--- YOUR ASSIGNMENT ---
Restate each line of the listing exactly, without carrying over any pictures.

◆ ◆ ◆ ◆ ◆ ◆ ◆

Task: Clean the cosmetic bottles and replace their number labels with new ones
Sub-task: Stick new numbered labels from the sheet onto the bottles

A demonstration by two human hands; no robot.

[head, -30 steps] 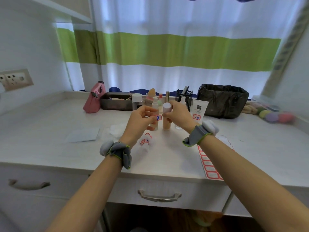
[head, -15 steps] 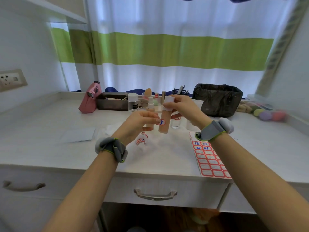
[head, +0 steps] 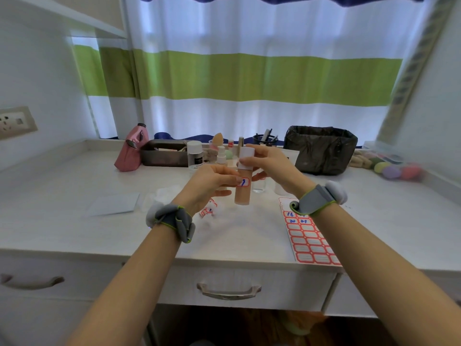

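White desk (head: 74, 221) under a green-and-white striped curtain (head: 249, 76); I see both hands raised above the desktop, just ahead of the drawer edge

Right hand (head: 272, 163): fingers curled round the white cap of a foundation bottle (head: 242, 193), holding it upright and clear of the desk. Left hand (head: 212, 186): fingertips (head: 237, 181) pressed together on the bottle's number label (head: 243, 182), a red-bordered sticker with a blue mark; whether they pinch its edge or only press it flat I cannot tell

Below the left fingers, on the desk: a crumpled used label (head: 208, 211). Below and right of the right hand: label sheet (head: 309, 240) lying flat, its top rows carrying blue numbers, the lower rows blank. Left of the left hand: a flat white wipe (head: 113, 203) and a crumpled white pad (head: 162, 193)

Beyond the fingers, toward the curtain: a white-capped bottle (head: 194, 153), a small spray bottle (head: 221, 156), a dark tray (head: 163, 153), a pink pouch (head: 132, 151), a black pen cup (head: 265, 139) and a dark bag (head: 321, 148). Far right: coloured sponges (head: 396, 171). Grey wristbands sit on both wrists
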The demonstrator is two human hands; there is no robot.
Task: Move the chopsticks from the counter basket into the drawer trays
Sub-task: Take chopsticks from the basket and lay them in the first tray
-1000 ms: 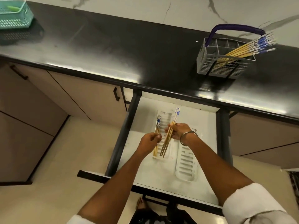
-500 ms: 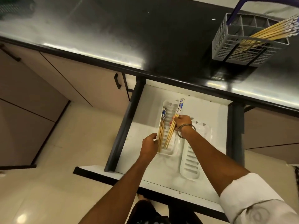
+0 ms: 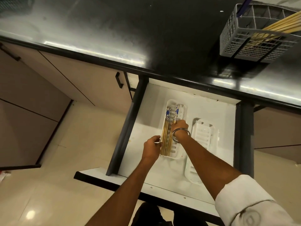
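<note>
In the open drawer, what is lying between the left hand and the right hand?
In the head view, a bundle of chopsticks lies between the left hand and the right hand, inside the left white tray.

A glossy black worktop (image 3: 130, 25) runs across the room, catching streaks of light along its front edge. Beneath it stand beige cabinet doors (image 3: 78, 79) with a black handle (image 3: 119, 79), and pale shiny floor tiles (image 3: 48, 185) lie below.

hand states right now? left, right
Left hand: grips the left tray edge.
Right hand: holds chopsticks over that tray.
</note>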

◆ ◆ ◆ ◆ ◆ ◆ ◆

--- PROBLEM SOLUTION ---
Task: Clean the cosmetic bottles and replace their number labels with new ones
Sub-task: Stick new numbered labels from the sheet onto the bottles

A demonstration by two human hands; no robot.

[head, -30 steps] 
[head, -15 steps] 
[head, +0 steps] 

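White desk (head: 74, 221) under a green-and-white striped curtain (head: 249, 76); I see both hands raised above the desktop, just ahead of the drawer edge

Right hand (head: 272, 163): fingers curled round the white cap of a foundation bottle (head: 242, 193), holding it upright and clear of the desk. Left hand (head: 212, 186): fingertips (head: 237, 181) pressed together on the bottle's number label (head: 243, 182), a red-bordered sticker with a blue mark; whether they pinch its edge or only press it flat I cannot tell

Below the left fingers, on the desk: a crumpled used label (head: 208, 211). Below and right of the right hand: label sheet (head: 309, 240) lying flat, its top rows carrying blue numbers, the lower rows blank. Left of the left hand: a flat white wipe (head: 113, 203) and a crumpled white pad (head: 162, 193)

Beyond the fingers, toward the curtain: a white-capped bottle (head: 194, 153), a small spray bottle (head: 221, 156), a dark tray (head: 163, 153), a pink pouch (head: 132, 151), a black pen cup (head: 265, 139) and a dark bag (head: 321, 148). Far right: coloured sponges (head: 396, 171). Grey wristbands sit on both wrists
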The demonstrator is two human hands; there is no robot.
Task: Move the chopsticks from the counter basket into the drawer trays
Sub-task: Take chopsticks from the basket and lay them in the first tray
-1000 ms: 
-500 ms: 
+0 ms: 
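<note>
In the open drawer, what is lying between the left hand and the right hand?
In the head view, a bundle of chopsticks lies between the left hand and the right hand, inside the left white tray.

A glossy black worktop (image 3: 130, 25) runs across the room, catching streaks of light along its front edge. Beneath it stand beige cabinet doors (image 3: 78, 79) with a black handle (image 3: 119, 79), and pale shiny floor tiles (image 3: 48, 185) lie below.

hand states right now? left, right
Left hand: grips the left tray edge.
Right hand: holds chopsticks over that tray.
</note>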

That completes the exercise.